Keep to the lines from the one with "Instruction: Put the" through the end of the data, and write them out exactly.

⟨

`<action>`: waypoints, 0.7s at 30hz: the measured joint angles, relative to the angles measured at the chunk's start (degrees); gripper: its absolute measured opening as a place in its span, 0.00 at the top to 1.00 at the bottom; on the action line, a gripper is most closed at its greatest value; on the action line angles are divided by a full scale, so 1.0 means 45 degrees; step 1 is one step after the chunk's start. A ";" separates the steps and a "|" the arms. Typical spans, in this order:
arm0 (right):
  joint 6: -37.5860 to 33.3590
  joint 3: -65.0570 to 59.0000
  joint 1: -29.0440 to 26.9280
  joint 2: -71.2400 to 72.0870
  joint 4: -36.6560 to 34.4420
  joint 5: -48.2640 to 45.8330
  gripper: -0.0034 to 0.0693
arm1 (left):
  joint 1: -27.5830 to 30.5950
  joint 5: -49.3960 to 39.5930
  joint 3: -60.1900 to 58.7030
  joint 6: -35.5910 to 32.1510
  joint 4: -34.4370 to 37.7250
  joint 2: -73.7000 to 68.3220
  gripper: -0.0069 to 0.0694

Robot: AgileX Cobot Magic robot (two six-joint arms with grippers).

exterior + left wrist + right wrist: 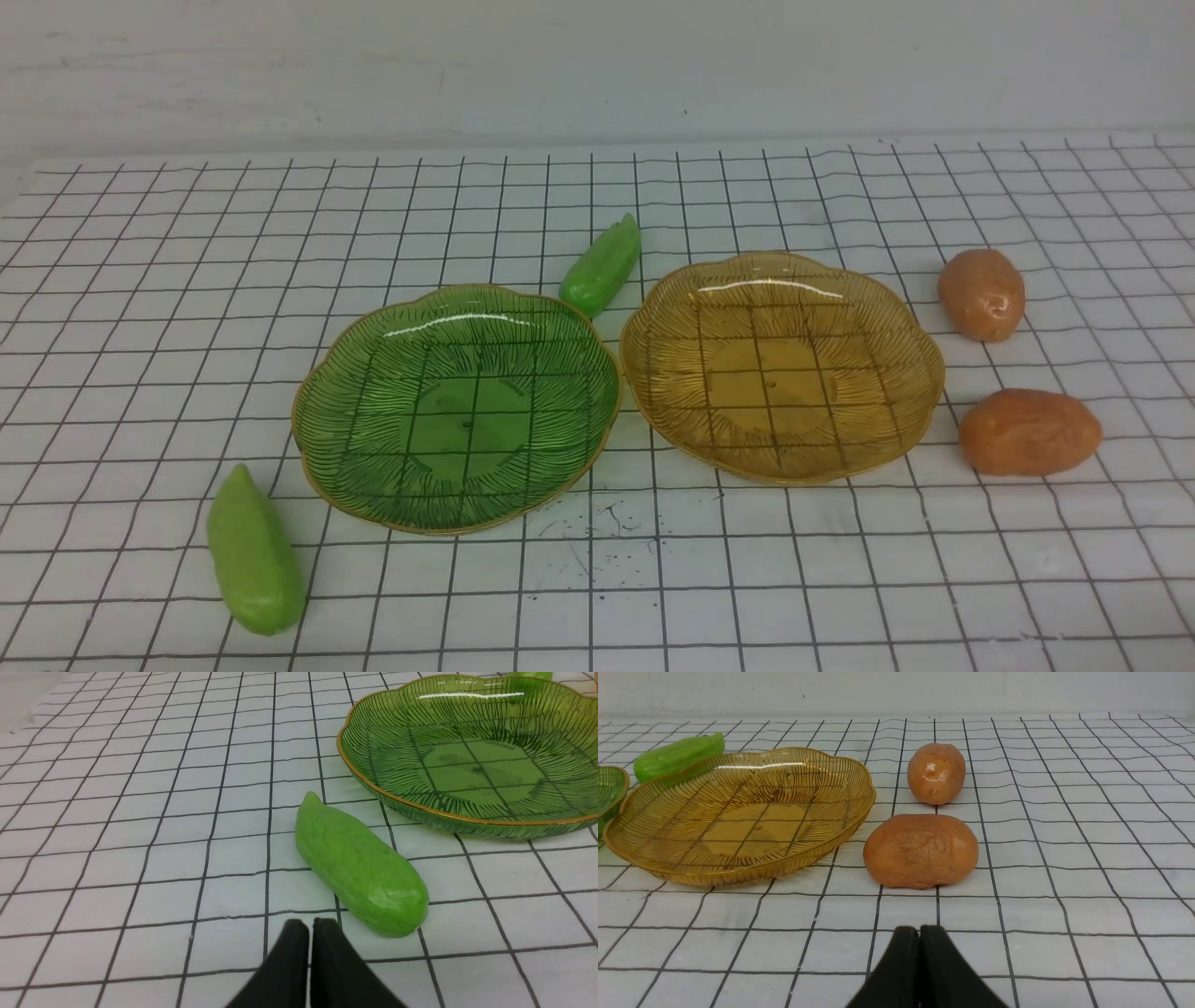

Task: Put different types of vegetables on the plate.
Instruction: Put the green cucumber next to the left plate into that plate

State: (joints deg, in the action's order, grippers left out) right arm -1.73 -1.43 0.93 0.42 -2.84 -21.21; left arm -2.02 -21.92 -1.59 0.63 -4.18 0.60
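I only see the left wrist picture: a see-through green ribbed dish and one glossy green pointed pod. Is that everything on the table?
Observer: No. A see-through amber ribbed dish stands just right of the green dish.
Operator: Is anything in it?
Observer: Nothing; it is empty.
Operator: Any other vegetables?
Observer: Two glossy orange-brown potato-like ovals lie right of the amber dish, outside it, one farther back than the other.
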 joint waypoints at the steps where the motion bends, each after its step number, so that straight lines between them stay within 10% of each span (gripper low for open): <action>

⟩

» **Problem solution**
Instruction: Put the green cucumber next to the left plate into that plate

State: (joints deg, in the action's order, grippers left out) right arm -1.73 -1.43 0.93 0.42 -2.84 -21.21; left arm -2.02 -21.92 -1.59 0.63 -4.18 0.60
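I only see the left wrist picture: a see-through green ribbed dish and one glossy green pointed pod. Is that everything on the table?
Observer: No. A see-through amber ribbed dish stands just right of the green dish.
Operator: Is anything in it?
Observer: Nothing; it is empty.
Operator: Any other vegetables?
Observer: Two glossy orange-brown potato-like ovals lie right of the amber dish, outside it, one farther back than the other.
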 joint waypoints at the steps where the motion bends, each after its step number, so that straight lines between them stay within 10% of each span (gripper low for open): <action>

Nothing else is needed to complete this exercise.